# Help selecting 2013 Flow Nx2 binding



## Oldman (Mar 7, 2012)

First off, welcome. You will find an endless source of information and entertainment here on the forum.

I am riding the NX2-AT's and find them to be very solid. My riding style is very much as you have described. I do not hit the park, simply cruise, carve and always on the hunt for powder stashes. Often hard to find here on the Ice Coast. 

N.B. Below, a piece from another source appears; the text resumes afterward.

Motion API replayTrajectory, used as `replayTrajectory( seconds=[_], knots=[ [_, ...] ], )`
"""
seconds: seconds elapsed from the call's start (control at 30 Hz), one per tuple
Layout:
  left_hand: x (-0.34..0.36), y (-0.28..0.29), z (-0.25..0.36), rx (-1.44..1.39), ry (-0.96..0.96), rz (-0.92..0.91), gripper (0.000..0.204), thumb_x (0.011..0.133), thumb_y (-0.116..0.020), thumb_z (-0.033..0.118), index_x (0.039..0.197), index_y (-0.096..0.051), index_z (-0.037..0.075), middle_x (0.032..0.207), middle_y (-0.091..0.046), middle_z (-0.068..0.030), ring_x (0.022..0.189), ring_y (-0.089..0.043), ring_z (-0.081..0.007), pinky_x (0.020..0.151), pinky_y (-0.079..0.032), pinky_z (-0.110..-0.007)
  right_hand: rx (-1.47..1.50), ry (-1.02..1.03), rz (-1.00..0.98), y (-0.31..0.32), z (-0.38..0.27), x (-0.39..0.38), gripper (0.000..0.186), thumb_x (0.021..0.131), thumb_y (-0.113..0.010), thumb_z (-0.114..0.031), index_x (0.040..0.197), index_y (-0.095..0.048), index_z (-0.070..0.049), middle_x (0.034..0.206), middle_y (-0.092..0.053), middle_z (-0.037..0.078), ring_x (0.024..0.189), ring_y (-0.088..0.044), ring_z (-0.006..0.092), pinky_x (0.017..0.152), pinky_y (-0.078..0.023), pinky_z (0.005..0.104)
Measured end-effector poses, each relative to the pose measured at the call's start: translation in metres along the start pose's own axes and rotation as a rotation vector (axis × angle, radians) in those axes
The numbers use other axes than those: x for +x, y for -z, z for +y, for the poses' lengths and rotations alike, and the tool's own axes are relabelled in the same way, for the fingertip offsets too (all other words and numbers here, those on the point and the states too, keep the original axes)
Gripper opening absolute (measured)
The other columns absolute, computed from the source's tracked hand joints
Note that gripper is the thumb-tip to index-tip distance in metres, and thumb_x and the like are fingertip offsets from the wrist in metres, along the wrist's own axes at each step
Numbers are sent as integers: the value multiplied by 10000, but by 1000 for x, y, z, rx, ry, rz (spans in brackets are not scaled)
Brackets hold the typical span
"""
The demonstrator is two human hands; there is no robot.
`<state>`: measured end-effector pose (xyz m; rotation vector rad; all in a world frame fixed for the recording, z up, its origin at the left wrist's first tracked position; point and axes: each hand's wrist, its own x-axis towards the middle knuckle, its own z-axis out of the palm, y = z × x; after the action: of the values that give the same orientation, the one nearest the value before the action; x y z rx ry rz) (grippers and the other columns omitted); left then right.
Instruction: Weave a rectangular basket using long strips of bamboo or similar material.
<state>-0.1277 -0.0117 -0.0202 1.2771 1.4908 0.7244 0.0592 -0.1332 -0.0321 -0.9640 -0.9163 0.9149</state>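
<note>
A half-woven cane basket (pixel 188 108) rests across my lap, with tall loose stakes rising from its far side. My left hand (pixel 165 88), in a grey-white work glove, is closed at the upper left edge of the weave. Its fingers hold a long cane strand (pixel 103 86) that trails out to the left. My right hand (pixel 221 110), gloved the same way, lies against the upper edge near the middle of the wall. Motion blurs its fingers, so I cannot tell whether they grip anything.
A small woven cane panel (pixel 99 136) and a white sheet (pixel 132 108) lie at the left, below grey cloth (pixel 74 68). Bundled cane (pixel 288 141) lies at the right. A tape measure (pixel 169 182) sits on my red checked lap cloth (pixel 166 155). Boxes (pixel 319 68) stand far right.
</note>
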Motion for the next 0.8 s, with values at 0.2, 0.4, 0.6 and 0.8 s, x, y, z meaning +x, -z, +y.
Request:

I went with the AT version based on my great experience riding older NXT-AT & NXT-ATSE versions that have the same style of strap .:thumbsup:


----------



## guharon (Mar 4, 2012)

I'm curious, why rear entry? At that price, you can get some of the best bindings in the market: Force/Cartel/390's.


----------



## john doe (Nov 6, 2009)

Get the AT. The single strap is more comfortable. Only reason I got the SE's is for the softer highback since I do a lot of park riding.


----------



## slyder (Jan 18, 2010)

Honestly I think either choice of strap you would be happy with. I have had 2 power I-straps and I can feel a difference riding the new toe strap version.

I ride everything except powder, since we got none. I have not been limited in my progress of learning with either strap.

As mentioned, countless info, banter, this is better than that kinda information in previous threads no need to re-hash all that garbage. Each rider makes this on personal choice. Just stick with Flow's upper end binding the lower ends as with many companies may have issues.


----------



## Argo (Feb 25, 2010)

I have flow five, NX2 SE and AT. I only ride my SE bindings now. They are great bindings. I have 45-50 days on them since December and they have been great.


----------



## cootcraig (Feb 5, 2013)

guharon said:


> I'm curious, why rear entry? At that price, you can get some of the best bindings in the market: Force/Cartel/390's.


I'm 60 years old and have some hip mobility issues. With practice my ability to strap in has improved, but the K2 Cinch or Flow N.A.S.T.Y. are a great advantage to me.


----------



## cootcraig (Feb 5, 2013)

slyder said:


> Honestly I think either choice of strap you would be happy with. I have had 2 power I-straps and I can feel a difference riding the new toe strap version.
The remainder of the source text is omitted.